Pero no deja de ser curioso que entre las razones que esgrimieron los técnicos para declarar en desamparo a tres de los hijos de esta vecina «de toda la vida» de El Matorral y de Castillo del Romeral estaban las condiciones de habitabilidad de su casa.

«Una casa de 50 metros cuadrados en una zona marginal»

«En una vivienda de 50 metros cuadrados conviven cinco menores y tres adultos; además, la casa donde tienen su domicilio está situada en una zona marginal, en un barrio con inexistencia de equipamientos básicos públicos y servicios esenciales». Y aquí sigue 12 años después, pero es que lleva 22 y ya le pesa.

Baño de la vivienda. / Cober

Llegó en 2001. Vivía con otras familias en unas cuarterías donde estaba la central eléctrica de Juan Grande y los trasladaron a todos hasta este punto donde todavía siguen, a medio camino entre el mar y la GC-500. «Nos dijeron que era solo por 10 años hasta que nos dieran una casa en condiciones y mira...».

En todo caso, Soraya asegura que a ella llegaron a concedérsela en 2009 y que al final se la quitaron porque se excedía en sus ingresos en 1 euro y 39 céntimos. «Esa casa está en Castillo del Romeral y me la quitaron». Allí dice que sigue, cerrada y sin nadie que la use como techo.

Dice que su casa está en Castillo del Romeral

Esa vivienda, de cuatro habitaciones, fue para Soraya durante años la puerta de entrada a otra vida, un sueño por el que canalizar las esperanzas de mejora que ahora no ve por ningún lado.

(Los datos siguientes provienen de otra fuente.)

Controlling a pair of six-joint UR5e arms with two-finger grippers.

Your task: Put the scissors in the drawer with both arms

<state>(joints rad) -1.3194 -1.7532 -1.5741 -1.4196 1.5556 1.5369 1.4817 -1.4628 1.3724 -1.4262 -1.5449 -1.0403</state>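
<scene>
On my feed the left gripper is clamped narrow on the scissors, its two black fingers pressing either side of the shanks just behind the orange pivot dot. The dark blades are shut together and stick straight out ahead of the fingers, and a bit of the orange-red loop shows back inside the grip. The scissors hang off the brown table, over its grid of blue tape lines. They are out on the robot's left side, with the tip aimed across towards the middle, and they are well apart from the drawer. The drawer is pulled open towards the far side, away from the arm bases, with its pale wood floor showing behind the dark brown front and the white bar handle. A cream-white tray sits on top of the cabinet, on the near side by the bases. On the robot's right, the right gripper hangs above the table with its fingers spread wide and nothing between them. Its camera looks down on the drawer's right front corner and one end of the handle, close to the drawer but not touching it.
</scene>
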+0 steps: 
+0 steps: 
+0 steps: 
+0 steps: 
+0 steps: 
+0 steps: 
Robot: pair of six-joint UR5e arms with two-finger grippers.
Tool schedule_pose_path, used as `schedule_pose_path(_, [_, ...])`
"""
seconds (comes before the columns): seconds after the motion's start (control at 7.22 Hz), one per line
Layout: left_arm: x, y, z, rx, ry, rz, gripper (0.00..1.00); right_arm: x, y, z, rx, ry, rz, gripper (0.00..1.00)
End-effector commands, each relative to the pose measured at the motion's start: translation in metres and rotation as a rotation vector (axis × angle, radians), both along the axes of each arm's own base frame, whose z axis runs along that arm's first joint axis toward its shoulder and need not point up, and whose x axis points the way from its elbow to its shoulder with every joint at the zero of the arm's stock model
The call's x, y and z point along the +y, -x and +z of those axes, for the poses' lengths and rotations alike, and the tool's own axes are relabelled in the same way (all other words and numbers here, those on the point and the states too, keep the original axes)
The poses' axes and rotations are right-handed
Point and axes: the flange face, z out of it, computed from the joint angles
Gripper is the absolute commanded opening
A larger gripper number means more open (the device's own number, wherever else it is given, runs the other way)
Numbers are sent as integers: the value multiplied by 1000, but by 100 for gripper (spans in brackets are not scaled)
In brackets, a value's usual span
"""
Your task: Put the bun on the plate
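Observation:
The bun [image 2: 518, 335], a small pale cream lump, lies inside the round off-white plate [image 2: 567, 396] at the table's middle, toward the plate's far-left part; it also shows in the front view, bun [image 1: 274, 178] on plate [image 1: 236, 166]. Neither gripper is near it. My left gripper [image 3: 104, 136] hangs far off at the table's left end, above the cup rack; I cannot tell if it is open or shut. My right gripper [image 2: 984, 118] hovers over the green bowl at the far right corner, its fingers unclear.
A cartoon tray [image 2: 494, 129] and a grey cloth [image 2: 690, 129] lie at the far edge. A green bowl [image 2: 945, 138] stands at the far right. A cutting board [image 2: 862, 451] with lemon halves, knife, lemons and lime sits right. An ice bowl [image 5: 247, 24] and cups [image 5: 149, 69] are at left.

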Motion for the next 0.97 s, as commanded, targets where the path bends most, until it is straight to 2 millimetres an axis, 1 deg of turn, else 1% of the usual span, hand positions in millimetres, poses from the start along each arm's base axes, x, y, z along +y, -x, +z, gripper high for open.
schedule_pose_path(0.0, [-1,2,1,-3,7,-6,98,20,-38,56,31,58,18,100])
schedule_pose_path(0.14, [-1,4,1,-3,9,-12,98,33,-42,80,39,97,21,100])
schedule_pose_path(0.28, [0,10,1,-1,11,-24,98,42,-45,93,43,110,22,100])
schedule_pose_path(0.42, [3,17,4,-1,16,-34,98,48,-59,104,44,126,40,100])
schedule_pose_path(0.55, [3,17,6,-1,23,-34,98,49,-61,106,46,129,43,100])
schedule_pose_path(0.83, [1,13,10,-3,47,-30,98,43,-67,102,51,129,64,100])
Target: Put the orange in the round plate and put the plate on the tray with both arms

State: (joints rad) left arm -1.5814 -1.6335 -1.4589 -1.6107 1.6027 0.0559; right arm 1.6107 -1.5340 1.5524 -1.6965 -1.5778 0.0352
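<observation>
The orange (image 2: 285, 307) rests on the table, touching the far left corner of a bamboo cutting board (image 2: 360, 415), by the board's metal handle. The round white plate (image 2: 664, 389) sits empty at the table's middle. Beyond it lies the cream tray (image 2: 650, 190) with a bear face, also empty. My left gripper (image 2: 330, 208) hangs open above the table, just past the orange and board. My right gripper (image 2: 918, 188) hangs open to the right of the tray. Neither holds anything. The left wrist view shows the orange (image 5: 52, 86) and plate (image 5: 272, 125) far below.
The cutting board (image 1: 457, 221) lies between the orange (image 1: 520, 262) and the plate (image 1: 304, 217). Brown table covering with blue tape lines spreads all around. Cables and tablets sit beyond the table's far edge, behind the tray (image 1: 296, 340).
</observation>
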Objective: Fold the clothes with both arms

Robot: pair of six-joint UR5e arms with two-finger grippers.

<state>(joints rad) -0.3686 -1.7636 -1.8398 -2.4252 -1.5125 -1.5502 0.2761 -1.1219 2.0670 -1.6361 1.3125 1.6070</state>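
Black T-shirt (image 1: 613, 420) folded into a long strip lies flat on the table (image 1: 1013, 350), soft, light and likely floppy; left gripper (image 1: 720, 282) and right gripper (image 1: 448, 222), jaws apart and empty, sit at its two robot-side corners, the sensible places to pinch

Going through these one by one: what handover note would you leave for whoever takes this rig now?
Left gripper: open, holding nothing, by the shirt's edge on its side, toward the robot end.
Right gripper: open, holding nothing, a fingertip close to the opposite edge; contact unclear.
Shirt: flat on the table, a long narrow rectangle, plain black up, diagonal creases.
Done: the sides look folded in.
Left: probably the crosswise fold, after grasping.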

Por eso no oculta tampoco que nada más se levantó la fase más dura del confinamiento por la pandemia de la covid-19, en mayo de 2020, decidió liarse la manta a la cabeza y meterse de okupa en la que para ella es su casa.

No duró nada. La Policía Local la sacó de allí y la detuvo. De aquella experiencia le queda el mal trago de la retención en la comisaría y el robo de su bolso, con toda su documentación, incluidos los papeles de todo su historial médico, necesarios para un próximo juicio al que, según cuenta, asistirá sin esos avales. Desde el consistorio aseguran que esa vivienda formará parte de un futuro centro de día para la atención de personas con alzhéimer.

Realojo del poblado en Juan Grande y Castillo del Romera

El edil de Vivienda, Antonio Pérez, que recuerda que el Ayuntamiento no tiene competencias en esta materia, no tiene una solución individual para Soraya, sino para las 50 familias que conforman este núcleo de infraviviendas. El gobierno local trabaja para posibilitar su realojo a dos parcelas, una de 600 metros cuadrados en Castillo del Romeral, y otra de 3.075 metros en Juan Grande.

Por lo pronto, ya están registradas a nombre del Ayuntamiento y ahora queda que Patrimonio Municipal lleve a pleno su cesión al Gobierno canario, que será la institución encargada de construir sus nuevas casas. Antes el Ayuntamiento deberá demoler unas construcciones existentes en el solar de Juan Grande. Parece que la solución está en marcha, pero aún llevará bastante tiempo.